Há dois anos fui dominado, cada vez que os acordes soam, minha mente parte para outro plano, viajo, sem sair de onde estou. O timbre é o tiro certeiro, atinge profundamente como se só o que restasse fosse a dor que paira sempre. Foi por ela que senti algo que nunca senti, toda vez foi um pequeno inciso feito, para o próprio inciso. Ela ficou totalmente ligada a parte pulsante de mim, ficou ali para cravejar que cada vez que soasse fosse lembrado que tudo tinha um único motivo, o motivo da dor, mesmo que omissa, foi ela que marcou. Bani, tirei a única prova sonora de que poderia realmente me lembrar, mas ela sempre rondou em meus ouvidos e com a certeza de que sempre cairia a simples, mais densa, água salgada.

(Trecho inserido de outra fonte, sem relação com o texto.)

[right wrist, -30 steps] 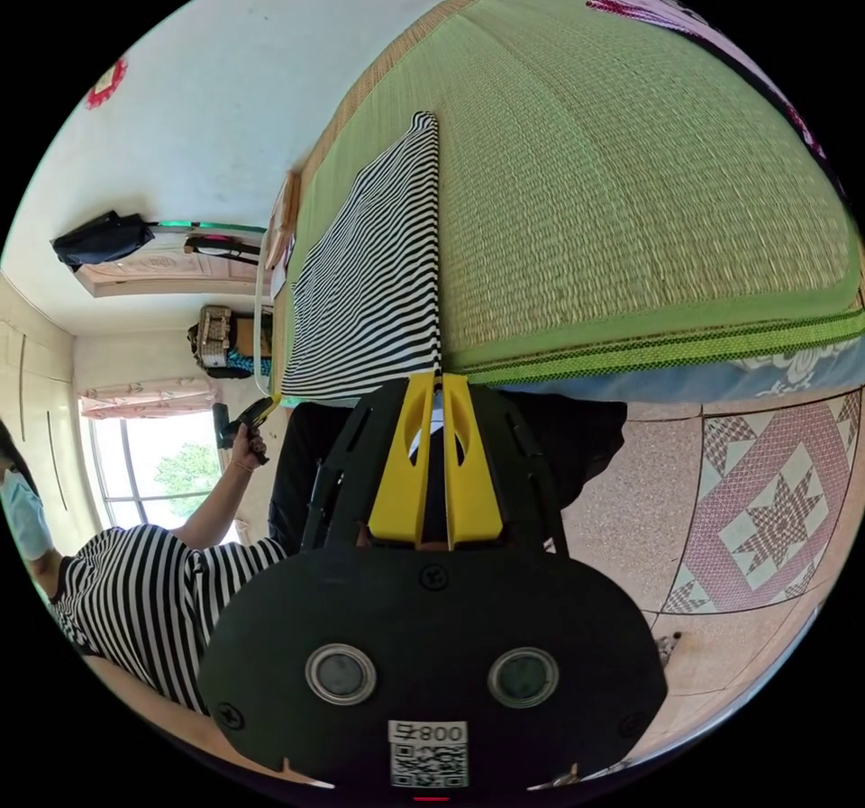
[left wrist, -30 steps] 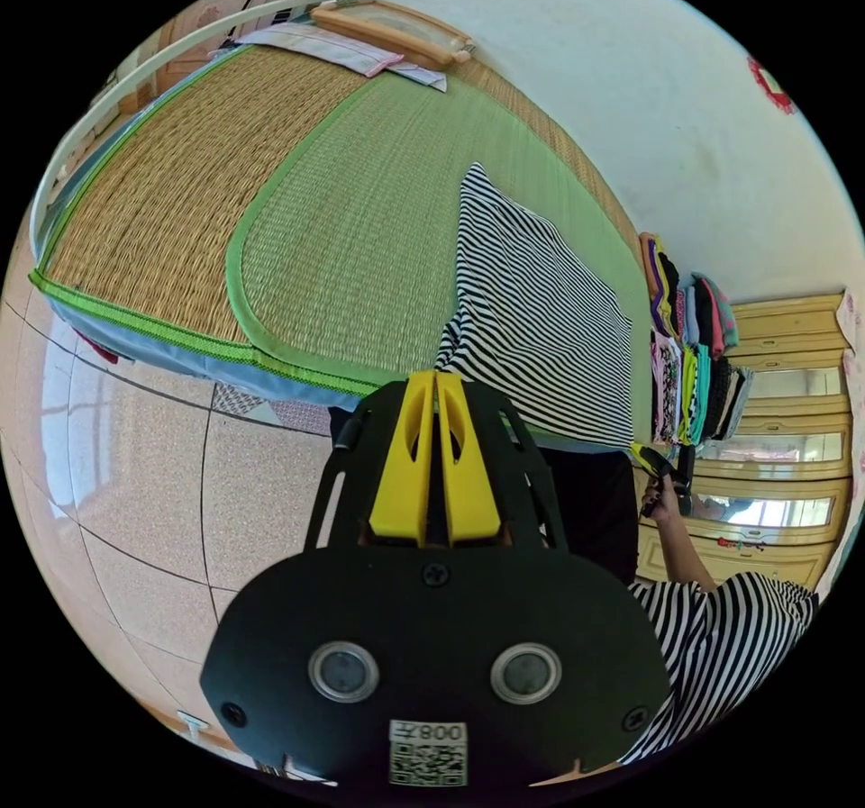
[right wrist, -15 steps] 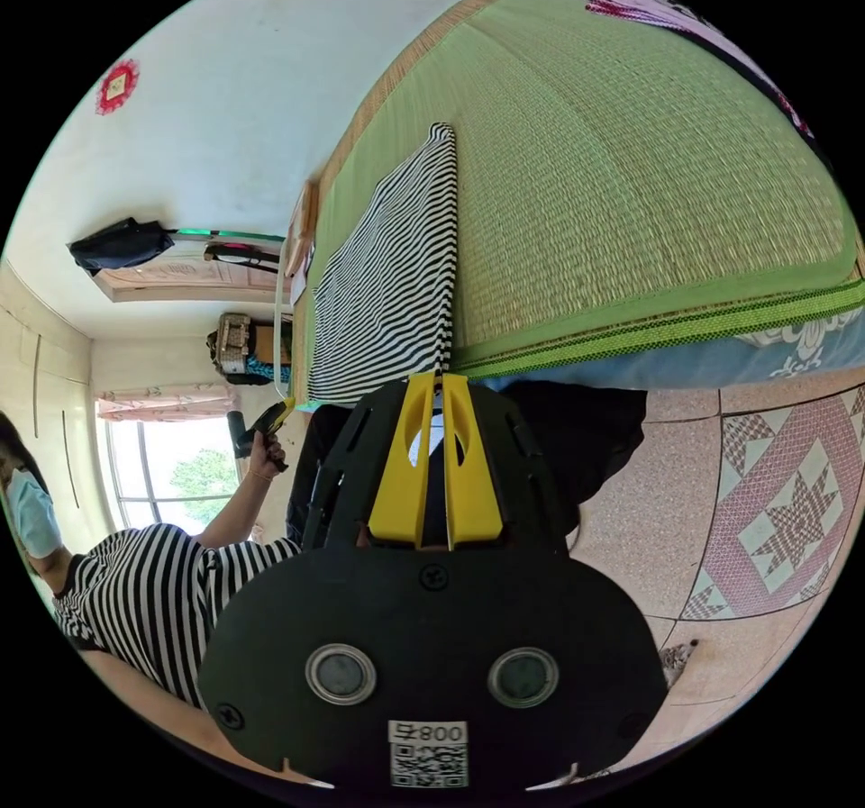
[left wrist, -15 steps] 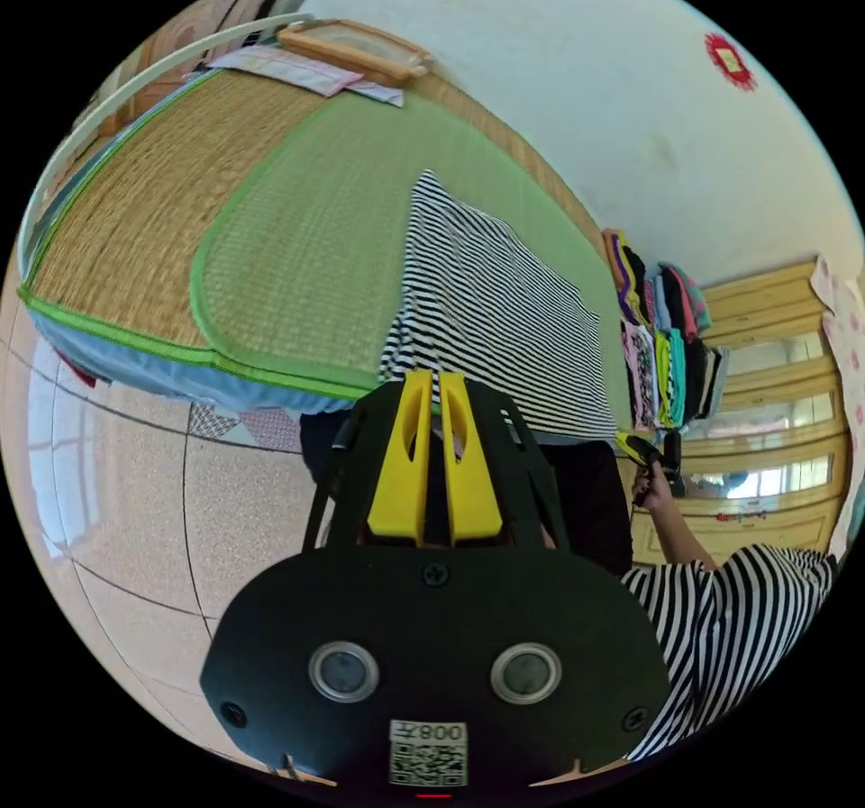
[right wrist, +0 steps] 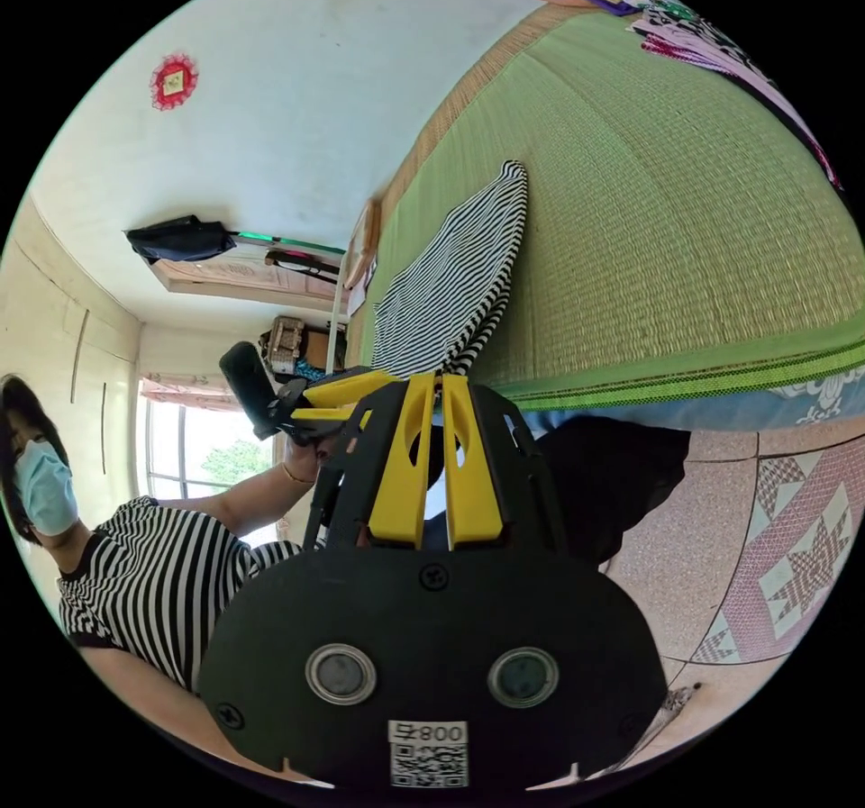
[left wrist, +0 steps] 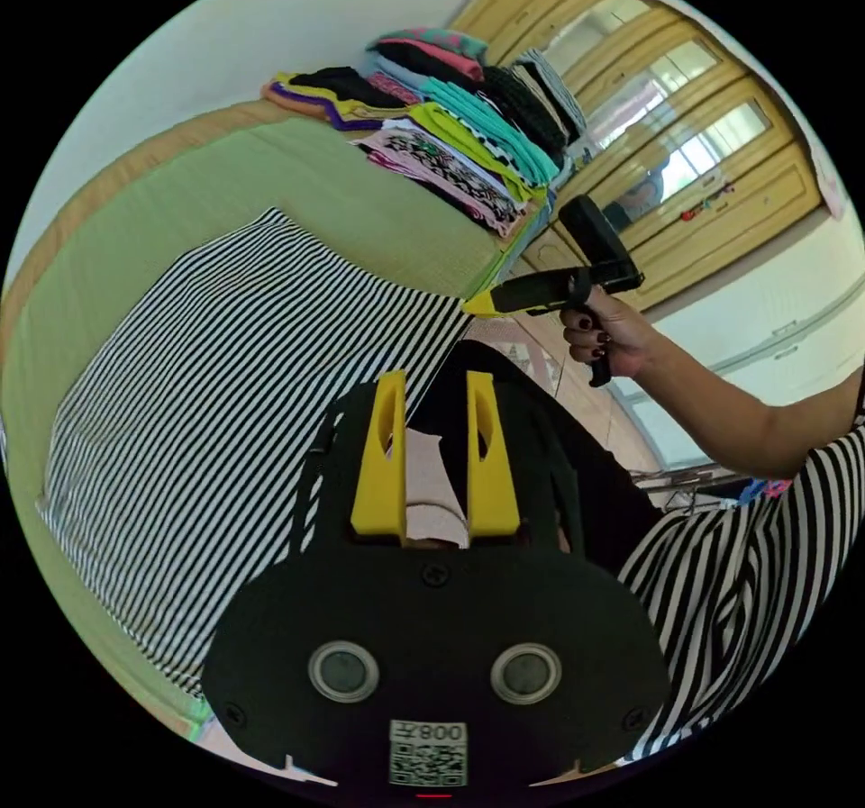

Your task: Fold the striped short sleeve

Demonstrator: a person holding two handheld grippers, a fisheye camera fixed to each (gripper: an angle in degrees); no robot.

Minha libertação só poderia ser a lamentação, mas não como uma qualquer, como as muitas que tive, a despedida, a forma pura de tirar tudo que me atordoou, sim o dia chegou me libertei. Tirei um peso dos ombro, uma prece para o ainda acreditei, que firmou com os mesmos acordes que me sacanearam um dia, deixo uma parte de tudo para trás, não reviver algo que não passou de um mero pensamento. Sinto-me leve. Posso caminhar com os meus passos.